No, md5(data+key) is not secure. MD5 is vulnerable to dirt cheap collision attacks. It's possible to craft a data1 that is innocuous and that your system, or the code that's calling your system, accepts as valid, and then later submit data2 which is malicious but such that md5(data1+key) = md5(data2+key), without knowing key (the collision works for an arbitrary suffix).

md5(key+data) would be more secure in this respect, because generating collisions would require knowing the key. However, it has other weaknesses, in particular a length extension attack which allows finding a specific md5(key+data2) from md5(key+data1). While the attack doesn't allow any freedom on the content of data2 given data1, sometimes all it takes is to arrange for an admin bit to be 1 instead of 0, and all it might take is a few tries of different data1 until the corresponding data2 works for the attacker.
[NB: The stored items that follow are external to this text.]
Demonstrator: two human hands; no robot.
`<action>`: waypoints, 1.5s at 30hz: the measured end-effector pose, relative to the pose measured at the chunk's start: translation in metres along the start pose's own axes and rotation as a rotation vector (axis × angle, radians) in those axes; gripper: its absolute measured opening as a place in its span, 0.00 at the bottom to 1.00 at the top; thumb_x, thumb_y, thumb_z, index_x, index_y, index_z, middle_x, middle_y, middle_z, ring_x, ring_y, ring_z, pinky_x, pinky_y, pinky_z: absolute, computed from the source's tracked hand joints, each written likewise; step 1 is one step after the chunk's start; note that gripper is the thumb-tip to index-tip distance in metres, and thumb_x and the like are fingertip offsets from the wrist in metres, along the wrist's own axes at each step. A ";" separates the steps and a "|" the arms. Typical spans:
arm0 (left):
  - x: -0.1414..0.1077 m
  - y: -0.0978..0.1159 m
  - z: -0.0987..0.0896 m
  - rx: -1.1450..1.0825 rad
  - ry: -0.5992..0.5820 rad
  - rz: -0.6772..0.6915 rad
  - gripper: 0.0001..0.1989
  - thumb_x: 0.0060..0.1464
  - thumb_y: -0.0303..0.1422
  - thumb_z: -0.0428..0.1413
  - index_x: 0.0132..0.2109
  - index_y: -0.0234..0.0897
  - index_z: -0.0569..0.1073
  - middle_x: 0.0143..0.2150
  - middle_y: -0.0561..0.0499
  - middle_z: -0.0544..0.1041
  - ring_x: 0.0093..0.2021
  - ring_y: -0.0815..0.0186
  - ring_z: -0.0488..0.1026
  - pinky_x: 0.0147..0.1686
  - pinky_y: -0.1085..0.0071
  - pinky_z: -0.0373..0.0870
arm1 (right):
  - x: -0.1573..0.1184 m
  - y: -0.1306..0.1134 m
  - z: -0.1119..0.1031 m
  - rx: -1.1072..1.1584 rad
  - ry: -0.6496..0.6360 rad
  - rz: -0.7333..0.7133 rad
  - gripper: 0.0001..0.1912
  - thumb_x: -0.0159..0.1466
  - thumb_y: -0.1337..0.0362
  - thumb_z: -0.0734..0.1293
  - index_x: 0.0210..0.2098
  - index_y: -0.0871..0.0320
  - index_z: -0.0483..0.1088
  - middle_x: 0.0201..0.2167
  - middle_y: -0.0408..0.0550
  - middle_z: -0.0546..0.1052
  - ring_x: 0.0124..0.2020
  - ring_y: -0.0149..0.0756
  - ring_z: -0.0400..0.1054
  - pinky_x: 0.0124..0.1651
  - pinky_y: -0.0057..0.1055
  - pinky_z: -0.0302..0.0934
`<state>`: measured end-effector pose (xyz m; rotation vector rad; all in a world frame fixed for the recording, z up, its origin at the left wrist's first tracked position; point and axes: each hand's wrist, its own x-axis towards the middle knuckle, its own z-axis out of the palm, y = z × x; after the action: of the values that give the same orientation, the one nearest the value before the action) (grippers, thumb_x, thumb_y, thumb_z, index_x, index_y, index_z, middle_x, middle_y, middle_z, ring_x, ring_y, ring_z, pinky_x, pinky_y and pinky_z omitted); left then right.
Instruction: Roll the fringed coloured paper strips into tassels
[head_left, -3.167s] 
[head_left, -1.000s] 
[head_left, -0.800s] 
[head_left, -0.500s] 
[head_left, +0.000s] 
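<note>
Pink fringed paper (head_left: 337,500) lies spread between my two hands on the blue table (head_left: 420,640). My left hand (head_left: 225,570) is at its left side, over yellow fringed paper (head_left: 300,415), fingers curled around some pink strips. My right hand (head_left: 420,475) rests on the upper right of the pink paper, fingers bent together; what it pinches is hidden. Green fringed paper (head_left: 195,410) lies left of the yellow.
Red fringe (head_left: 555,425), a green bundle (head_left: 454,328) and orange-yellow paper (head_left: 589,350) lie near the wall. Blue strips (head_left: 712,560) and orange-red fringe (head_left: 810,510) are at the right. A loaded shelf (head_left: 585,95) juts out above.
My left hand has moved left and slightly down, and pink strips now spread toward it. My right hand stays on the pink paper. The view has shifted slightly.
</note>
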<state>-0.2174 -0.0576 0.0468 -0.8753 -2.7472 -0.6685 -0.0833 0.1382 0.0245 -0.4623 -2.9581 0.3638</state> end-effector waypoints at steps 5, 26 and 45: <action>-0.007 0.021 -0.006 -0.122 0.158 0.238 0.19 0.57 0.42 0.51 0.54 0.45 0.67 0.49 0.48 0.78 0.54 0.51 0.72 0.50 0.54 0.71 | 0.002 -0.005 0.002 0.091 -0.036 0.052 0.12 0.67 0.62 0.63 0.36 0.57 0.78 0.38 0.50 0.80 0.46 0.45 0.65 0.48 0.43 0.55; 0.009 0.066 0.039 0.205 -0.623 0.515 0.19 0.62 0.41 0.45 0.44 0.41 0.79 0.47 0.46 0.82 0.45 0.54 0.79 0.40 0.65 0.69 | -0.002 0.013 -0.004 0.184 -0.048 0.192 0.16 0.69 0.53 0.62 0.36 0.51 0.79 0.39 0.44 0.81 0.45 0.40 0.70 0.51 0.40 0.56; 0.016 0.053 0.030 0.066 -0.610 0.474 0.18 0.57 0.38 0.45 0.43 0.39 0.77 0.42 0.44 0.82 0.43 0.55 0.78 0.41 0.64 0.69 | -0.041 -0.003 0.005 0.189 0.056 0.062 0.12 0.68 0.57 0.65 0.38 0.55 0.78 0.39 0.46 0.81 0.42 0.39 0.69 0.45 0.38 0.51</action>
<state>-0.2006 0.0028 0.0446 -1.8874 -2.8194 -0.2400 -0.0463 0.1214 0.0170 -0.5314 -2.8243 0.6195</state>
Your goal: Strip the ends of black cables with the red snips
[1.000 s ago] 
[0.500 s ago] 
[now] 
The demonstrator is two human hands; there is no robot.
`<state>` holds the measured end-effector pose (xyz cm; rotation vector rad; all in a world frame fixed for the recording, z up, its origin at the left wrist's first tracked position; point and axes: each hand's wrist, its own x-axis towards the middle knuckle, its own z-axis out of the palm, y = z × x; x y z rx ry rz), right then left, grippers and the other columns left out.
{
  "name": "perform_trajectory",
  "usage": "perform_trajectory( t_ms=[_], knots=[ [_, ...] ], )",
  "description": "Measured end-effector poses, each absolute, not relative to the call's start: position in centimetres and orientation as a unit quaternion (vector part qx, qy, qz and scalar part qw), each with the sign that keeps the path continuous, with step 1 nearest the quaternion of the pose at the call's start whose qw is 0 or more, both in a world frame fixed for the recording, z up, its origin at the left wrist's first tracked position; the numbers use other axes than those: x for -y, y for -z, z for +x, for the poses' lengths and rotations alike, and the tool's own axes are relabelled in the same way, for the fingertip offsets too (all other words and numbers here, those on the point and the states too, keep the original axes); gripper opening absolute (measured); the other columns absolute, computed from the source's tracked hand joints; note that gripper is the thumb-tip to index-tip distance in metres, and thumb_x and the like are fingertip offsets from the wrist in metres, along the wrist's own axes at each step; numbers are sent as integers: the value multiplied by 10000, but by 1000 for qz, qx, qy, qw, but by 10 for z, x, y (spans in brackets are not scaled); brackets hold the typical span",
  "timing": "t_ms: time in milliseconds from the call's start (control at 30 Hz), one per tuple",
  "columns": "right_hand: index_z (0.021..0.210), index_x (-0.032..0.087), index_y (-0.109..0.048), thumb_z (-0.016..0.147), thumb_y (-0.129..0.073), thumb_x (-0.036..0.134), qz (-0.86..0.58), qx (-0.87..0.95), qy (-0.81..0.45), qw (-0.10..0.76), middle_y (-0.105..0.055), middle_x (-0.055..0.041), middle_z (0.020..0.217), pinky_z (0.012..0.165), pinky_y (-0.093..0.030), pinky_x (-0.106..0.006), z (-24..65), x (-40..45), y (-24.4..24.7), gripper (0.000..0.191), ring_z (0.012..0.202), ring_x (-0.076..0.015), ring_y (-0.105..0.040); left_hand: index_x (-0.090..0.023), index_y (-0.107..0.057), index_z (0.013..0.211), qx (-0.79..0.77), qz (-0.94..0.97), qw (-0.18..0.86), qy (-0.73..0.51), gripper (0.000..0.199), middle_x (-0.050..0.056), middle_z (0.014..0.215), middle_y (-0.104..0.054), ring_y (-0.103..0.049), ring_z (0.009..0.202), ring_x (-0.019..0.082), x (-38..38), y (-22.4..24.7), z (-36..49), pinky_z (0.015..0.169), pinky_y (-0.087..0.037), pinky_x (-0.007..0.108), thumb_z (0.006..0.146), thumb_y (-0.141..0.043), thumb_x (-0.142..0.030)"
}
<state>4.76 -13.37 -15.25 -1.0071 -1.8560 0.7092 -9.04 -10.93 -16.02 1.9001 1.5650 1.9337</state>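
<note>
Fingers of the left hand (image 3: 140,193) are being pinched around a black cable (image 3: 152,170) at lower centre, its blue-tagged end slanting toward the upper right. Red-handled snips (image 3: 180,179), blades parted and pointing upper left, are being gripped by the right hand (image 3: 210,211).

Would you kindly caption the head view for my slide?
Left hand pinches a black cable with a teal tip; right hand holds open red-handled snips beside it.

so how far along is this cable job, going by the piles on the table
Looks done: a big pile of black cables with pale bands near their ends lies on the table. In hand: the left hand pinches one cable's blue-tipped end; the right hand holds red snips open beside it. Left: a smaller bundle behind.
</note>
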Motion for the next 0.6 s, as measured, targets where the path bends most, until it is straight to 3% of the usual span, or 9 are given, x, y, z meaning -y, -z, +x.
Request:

The good news is that if you have a hash, you do have the corresponding HMAC. HMAC is a simple construction that just requires two applications of the hash function. In JavaScript-like pseudocode (I think this is valid code if xor is a function that performs xor on byte strings and pads key with null bytes if it's shorter, but I'm not competent in JavaScript and it's possible that string encodings make this a bit more difficult):

function hmac_md5(key, data) {
  return md5(xor(key, '\x5c'.repeat(32)) +
             md5(xor(key, '\x36'.repeat(32)) +
                 data));
}

If expressing xor is really impossible, my recommendation would be to keep the important parts of HMAC, but avoid the known pitfalls (collisions, length extension, algebraic relations). You'd end up with a construction that hasn't been studied, but at least you can avoid known weakness within your constraints. The following construct keeps the gist of HMAC, which is to do hash(key+_) with two different keys (here with a constant prefix to ensure that the two hash invocations don't start with a common prefix). It's homemade and hasn't been studied, so it isn't great, but it's better than using a construct which has been studied and broken.

function homemade_mac(key, data) {
  return md5('a' + key +
             md5('bc' + key +
                 data));
}

Using HMAC-MD5, or even worse a homemade construct, is not ideal, and you should arrange to upgrade your system to support an unbroken hash (SHA-2 or SHA-3), if only because it's a sign that other parts of the system are probably using MD5 in a vulnerable way. But HMAC-MD5 does not have any known vulnerability (other than being a bit too short at 16 bytes, but that at most leads to very expensive attacks which only become plausible if you have billions of data objects in your system).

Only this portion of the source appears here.